▼▼▼

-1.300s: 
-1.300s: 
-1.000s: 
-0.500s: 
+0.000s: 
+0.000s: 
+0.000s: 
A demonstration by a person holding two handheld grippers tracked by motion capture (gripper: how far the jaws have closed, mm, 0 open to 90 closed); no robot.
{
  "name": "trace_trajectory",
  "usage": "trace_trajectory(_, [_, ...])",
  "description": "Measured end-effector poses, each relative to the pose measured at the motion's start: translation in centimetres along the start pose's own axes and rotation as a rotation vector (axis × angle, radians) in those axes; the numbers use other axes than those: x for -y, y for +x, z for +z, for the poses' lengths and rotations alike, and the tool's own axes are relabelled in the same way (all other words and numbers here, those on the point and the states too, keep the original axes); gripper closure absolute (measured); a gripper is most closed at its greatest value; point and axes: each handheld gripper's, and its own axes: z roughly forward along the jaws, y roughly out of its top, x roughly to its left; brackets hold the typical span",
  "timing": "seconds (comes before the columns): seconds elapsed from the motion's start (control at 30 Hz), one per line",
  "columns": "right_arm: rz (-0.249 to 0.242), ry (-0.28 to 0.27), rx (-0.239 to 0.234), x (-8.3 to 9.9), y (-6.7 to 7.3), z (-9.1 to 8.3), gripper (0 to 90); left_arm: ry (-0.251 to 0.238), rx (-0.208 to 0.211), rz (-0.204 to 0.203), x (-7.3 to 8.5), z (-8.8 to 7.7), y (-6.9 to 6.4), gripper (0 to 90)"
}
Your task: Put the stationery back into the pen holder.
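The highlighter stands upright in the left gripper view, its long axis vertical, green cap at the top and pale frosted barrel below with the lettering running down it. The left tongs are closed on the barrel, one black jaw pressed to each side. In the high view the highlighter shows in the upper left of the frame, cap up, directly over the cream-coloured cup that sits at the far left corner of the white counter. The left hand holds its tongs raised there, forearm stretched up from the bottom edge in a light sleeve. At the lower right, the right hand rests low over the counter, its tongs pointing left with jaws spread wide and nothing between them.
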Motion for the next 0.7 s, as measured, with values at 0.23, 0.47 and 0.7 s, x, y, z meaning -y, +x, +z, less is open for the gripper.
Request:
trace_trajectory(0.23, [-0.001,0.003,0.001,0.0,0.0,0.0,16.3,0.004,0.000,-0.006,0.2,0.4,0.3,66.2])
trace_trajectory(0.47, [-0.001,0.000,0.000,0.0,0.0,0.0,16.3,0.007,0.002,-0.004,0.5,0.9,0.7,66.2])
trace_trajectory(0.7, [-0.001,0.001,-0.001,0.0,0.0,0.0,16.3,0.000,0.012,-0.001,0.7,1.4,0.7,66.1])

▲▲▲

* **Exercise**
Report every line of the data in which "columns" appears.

* **Solved problem**
  "timing": "seconds (comes before the columns): seconds elapsed from the motion's start (control at 30 Hz), one per line",
  "columns": "right_arm: rz (-0.249 to 0.242), ry (-0.28 to 0.27), rx (-0.239 to 0.234), x (-8.3 to 9.9), y (-6.7 to 7.3), z (-9.1 to 8.3), gripper (0 to 90); left_arm: ry (-0.251 to 0.238), rx (-0.208 to 0.211), rz (-0.204 to 0.203), x (-7.3 to 8.5), z (-8.8 to 7.7), y (-6.9 to 6.4), gripper (0 to 90)"

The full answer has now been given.